*** DATA FOR THE TASK Section Begins ***

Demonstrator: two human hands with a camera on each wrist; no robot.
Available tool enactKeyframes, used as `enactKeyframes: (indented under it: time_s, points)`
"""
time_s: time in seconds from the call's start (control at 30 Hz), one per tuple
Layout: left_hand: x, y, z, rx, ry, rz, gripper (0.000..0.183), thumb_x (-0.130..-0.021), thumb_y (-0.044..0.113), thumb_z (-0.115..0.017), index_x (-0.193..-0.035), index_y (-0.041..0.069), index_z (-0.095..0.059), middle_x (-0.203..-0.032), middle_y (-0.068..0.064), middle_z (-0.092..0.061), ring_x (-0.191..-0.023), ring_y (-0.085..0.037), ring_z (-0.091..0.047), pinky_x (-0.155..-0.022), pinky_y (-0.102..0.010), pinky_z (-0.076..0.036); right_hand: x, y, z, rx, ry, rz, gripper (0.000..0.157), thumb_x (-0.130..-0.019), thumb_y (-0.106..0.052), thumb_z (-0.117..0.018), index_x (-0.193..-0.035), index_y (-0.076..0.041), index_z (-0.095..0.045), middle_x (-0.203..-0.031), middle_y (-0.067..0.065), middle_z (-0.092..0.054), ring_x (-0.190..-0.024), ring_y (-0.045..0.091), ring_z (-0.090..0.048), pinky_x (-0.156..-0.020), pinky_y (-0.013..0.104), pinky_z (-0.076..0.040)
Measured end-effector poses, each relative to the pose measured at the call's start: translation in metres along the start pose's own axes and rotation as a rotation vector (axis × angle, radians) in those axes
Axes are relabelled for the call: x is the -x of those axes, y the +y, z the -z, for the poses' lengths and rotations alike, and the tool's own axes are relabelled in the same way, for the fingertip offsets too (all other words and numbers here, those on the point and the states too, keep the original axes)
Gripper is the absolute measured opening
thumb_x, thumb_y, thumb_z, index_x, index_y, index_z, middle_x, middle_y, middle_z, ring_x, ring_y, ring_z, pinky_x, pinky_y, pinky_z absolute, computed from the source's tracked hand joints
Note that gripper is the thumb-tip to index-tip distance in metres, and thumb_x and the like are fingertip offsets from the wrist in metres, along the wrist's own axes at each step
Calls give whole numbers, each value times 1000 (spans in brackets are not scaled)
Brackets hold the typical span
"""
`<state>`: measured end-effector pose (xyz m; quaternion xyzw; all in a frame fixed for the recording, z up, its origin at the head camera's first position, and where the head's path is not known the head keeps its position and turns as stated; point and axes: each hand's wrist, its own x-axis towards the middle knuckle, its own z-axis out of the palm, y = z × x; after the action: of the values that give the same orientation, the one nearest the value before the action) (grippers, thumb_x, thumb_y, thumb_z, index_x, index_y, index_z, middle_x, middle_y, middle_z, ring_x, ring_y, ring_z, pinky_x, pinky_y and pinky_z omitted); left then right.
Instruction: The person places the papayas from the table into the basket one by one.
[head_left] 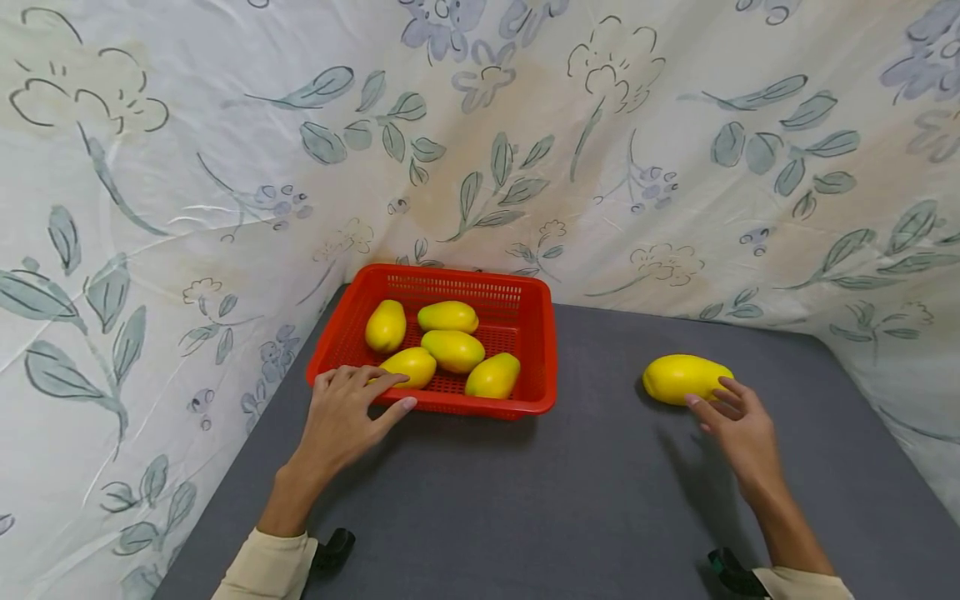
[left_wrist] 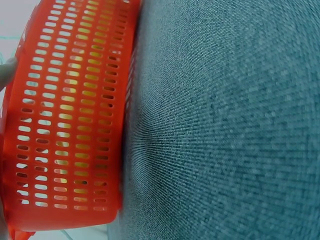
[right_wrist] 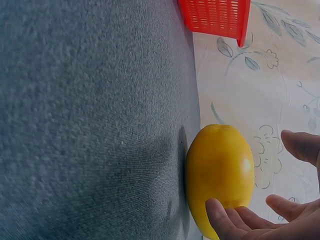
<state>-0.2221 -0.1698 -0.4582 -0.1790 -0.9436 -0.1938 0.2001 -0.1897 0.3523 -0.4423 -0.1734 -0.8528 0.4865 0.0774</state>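
Observation:
A red slotted plastic basket [head_left: 553, 354] stands at the back left of the table. Several yellow, mango-like fruits [head_left: 452, 351] lie in it. My left hand [head_left: 347, 421] rests on its near left rim, fingers over the edge beside the nearest fruit [head_left: 412, 367] and thumb stretched along the rim. To the right, a larger yellow oval fruit [head_left: 681, 378] lies on the tabletop. My right hand [head_left: 742, 433] is at its near right end with spread, slightly bent fingers [right_wrist: 220, 220]. Whether they touch the fruit I cannot tell.
The table has a dark grey cloth top [head_left: 600, 483]. White floral sheeting [head_left: 510, 208] hangs behind it and on both sides. Dark straps or devices [head_left: 335, 550] sit at both wrists by the pale sleeves [head_left: 273, 567].

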Motion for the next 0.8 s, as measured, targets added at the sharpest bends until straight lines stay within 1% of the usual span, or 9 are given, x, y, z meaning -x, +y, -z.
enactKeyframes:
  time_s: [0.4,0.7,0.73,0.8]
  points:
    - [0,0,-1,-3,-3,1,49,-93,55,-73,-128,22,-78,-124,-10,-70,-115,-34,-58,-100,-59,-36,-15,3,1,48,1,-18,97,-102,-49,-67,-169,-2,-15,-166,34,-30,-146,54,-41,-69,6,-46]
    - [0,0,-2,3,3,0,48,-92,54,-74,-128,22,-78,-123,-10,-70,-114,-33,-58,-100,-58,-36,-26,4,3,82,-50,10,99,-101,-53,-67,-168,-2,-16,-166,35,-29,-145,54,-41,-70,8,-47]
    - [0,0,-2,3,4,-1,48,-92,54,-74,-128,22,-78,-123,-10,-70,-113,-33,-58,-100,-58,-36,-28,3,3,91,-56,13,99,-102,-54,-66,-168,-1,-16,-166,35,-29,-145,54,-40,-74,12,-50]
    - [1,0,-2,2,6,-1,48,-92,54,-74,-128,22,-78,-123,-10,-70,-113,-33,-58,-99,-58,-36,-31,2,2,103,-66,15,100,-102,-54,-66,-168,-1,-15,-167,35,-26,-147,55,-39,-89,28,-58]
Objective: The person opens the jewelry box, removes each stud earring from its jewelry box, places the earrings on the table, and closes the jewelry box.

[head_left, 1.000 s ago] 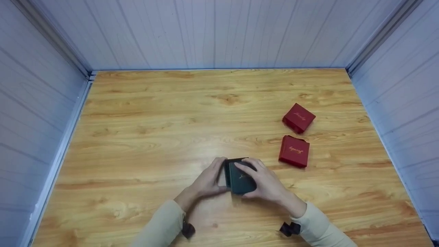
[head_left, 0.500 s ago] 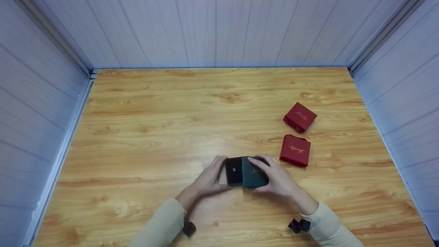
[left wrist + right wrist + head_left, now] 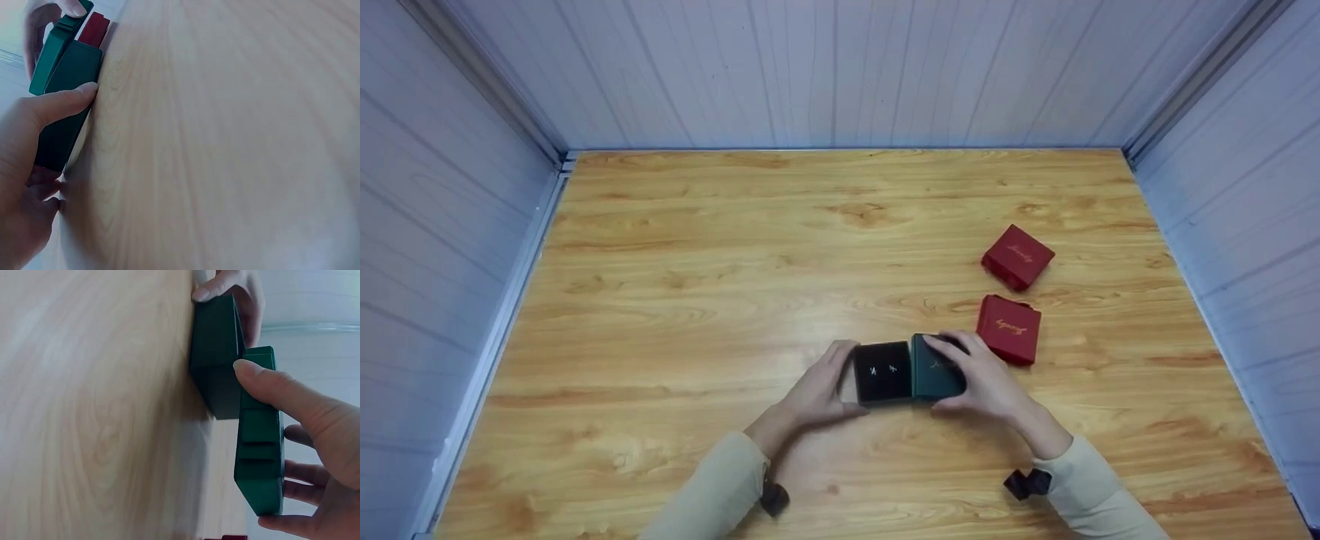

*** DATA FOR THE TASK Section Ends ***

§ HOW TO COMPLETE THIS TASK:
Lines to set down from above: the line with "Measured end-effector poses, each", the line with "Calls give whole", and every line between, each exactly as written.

§ EXERCISE RESULT:
Measured end-effector poses, each relative to the pose measured at the call's start: translation in metres along the start pose's own axes and rotation as a rotation vector (axis × angle, radians) in those axes
Axes are relabelled for the call: x is the -x of those axes, y the +y, z the -z, for the poses' lengths and rotations alike, and the tool's own axes are relabelled in the same way, for the fingertip offsets too (all other words and numbers here, those on the point and the states too, keep the original axes)
Gripper is the absolute measured opening
thumb_x, thumb_y, thumb_z, index_x, index_y, index_z, middle_x, middle_y, middle_z, ring_x, ring_y, ring_z, pinky_x, pinky_y, pinky_z absolute, computed from the source's tracked hand joints
Note that gripper is the thumb-tip to index-tip distance in metres, and thumb_x and the like are fingertip offsets from the wrist in metres, along the wrist's own axes at each step
Calls give whole numbers, each value times 1000 (spans in brackets are not scaled)

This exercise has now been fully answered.